(Records shown Opens)

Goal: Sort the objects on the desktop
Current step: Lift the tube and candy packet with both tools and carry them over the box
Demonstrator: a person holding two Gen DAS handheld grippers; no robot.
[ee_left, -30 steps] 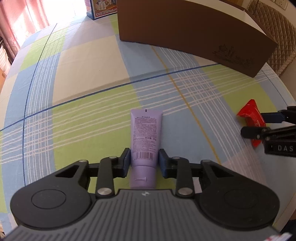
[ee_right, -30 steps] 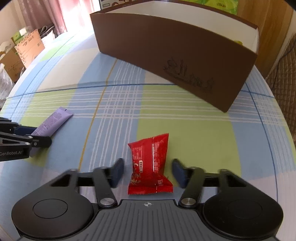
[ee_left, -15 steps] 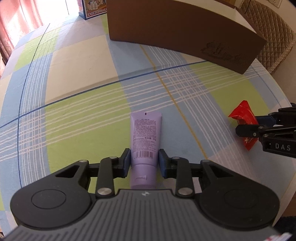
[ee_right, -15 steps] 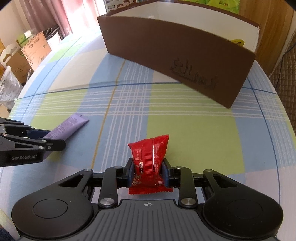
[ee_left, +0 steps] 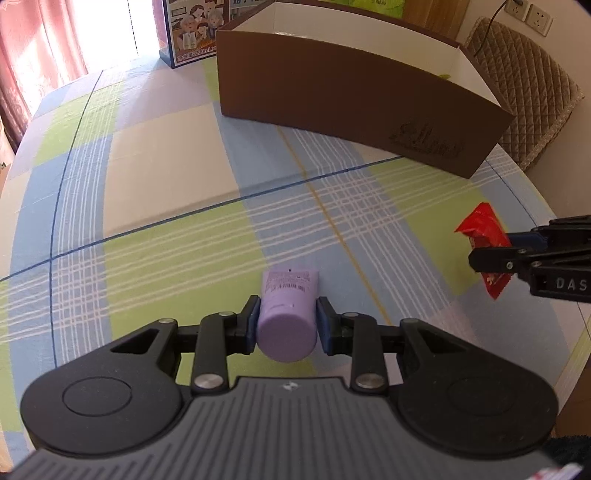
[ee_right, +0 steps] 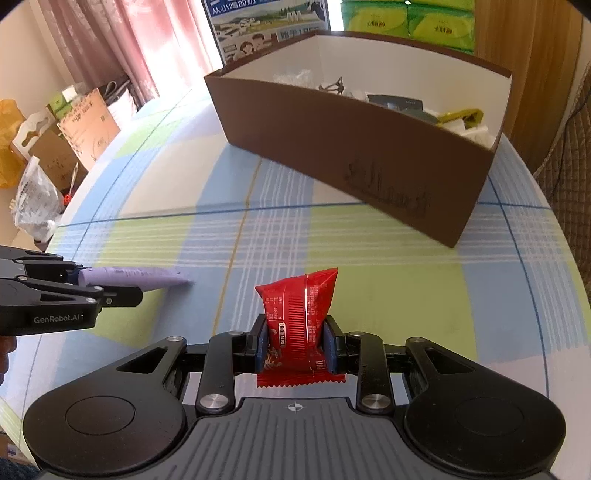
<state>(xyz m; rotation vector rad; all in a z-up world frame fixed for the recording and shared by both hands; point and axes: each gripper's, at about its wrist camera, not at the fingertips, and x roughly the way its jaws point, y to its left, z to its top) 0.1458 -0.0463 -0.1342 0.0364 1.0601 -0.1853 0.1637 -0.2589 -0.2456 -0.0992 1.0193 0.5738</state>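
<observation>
My left gripper (ee_left: 287,325) is shut on a purple tube (ee_left: 288,314), gripped near its cap end and lifted off the checked tablecloth (ee_left: 155,155); the tube (ee_right: 133,277) also shows in the right wrist view, its flat end pointing right. My right gripper (ee_right: 295,347) is shut on a red snack packet (ee_right: 297,317), held upright above the cloth; the same packet (ee_left: 482,236) appears at the right of the left wrist view. A brown cardboard box (ee_right: 351,162) with a white inside stands at the far side, holding several items.
A printed carton (ee_left: 188,29) stands behind the box (ee_left: 354,103). A quilted chair (ee_left: 524,88) sits past the table's right edge. Cardboard boxes and bags (ee_right: 62,144) lie on the floor to the left, near pink curtains (ee_right: 110,40).
Both grippers have risen and tilted, lifting the tube and the packet off the cloth. One second ago the right gripper stood open around the packet; it has shut on it.
</observation>
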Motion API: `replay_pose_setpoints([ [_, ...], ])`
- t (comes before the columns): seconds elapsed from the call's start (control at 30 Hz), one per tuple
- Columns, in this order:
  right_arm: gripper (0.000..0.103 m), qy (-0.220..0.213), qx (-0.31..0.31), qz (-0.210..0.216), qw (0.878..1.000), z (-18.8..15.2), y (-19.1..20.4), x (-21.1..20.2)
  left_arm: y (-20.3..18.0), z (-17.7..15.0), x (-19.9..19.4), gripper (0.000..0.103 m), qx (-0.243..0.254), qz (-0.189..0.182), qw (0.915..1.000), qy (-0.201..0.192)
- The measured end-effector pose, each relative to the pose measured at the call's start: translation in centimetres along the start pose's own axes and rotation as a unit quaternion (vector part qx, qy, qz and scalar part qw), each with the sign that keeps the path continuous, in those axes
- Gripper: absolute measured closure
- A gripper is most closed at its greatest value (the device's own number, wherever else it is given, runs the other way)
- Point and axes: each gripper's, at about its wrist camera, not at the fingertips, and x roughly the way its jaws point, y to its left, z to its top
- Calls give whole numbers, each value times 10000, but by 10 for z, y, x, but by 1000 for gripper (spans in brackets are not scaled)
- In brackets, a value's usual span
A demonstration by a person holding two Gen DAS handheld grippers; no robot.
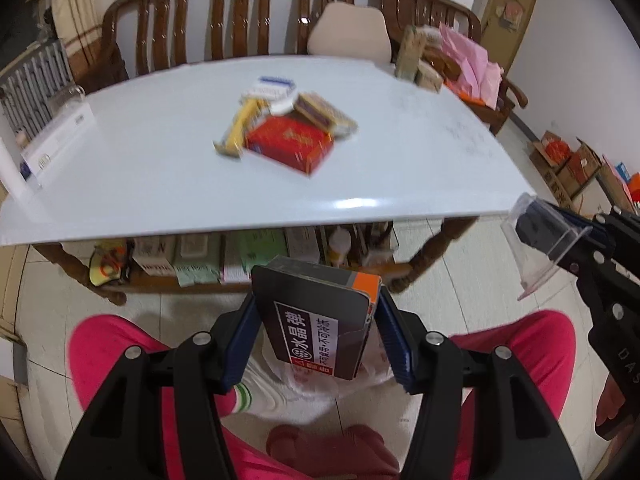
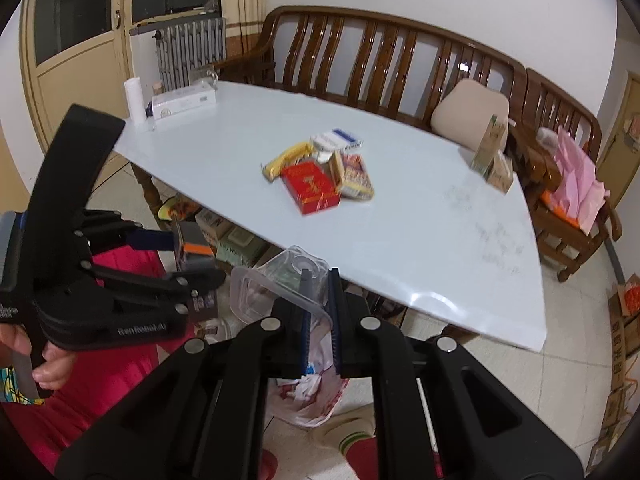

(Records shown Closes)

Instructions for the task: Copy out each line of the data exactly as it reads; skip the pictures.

Expected answer:
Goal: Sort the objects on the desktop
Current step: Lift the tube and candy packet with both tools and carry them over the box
Demonstrator: a person holding two Gen DAS handheld grippers; no robot.
[ee_left, -30 steps] 
[ee_right, -30 steps] 
[ee_left, -15 steps] 
[ee_right, -15 steps] 
[ee_left, +0 steps] 
[ee_right, +0 steps] 
<state>(xyz m; rotation vector rad; all in a z-up world frame fixed for the recording and shared by both hands; point and axes: each gripper's, at about its wrist camera, not at the fingertips, and x roughly the way its jaws point, y to its left, z to its top) 0.1458 -0.0463 -0.1342 0.0364 1.0601 -0.1853 0.1637 -0.2589 -0.2456 -0.0992 1.0193 0.5738</state>
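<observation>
My left gripper (ee_left: 287,325) is shut on a purple tube (ee_left: 288,314), gripped near its cap end and lifted off the checked tablecloth (ee_left: 155,155); the tube (ee_right: 133,277) also shows in the right wrist view, its flat end pointing right. My right gripper (ee_right: 295,347) is shut on a red snack packet (ee_right: 297,317), held upright above the cloth; the same packet (ee_left: 482,236) appears at the right of the left wrist view. A brown cardboard box (ee_right: 351,162) with a white inside stands at the far side, holding several items.
A printed carton (ee_left: 188,29) stands behind the box (ee_left: 354,103). A quilted chair (ee_left: 524,88) sits past the table's right edge. Cardboard boxes and bags (ee_right: 62,144) lie on the floor to the left, near pink curtains (ee_right: 110,40).
Both grippers have risen and tilted, lifting the tube and the packet off the cloth. One second ago the right gripper stood open around the packet; it has shut on it.
</observation>
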Motion API: `replay_pose_setpoints([ [_, ...], ])`
- t (comes before the columns): seconds elapsed from the call's start (control at 30 Hz), one per tuple
- Columns, in this order:
  right_arm: gripper (0.000..0.103 m), qy (-0.220..0.213), qx (-0.31..0.31), qz (-0.210..0.216), qw (0.878..1.000), z (-18.8..15.2), y (-19.1..20.4), x (-21.1..20.2)
  left_arm: y (-20.3..18.0), z (-17.7..15.0), x (-19.9..19.4), gripper (0.000..0.103 m), qx (-0.243..0.254), qz (-0.189..0.182), qw (0.915..1.000), qy (-0.201..0.192)
- The measured end-effector pose, each relative to the pose measured at the call's start: translation in centimetres along the start pose's own axes and rotation as a unit quaternion (vector part qx, qy, qz and scalar part qw), each with the sign that keeps the path continuous, in those axes
- Gripper: absolute measured closure
- A gripper is most closed at its greatest value (the device's own number, wherever else it is given, runs the other way)
- Point and axes: each gripper's, at about its wrist camera, not at the fingertips, and x roughly the way its jaws point, y to its left, z to its top
- Calls give whole numbers, each value times 10000, but by 10 for z, y, x, but by 1000 for gripper (spans in brackets are not scaled)
- In brackets, a value's usual span
A demonstration by a person holding two Gen DAS handheld grippers; no robot.

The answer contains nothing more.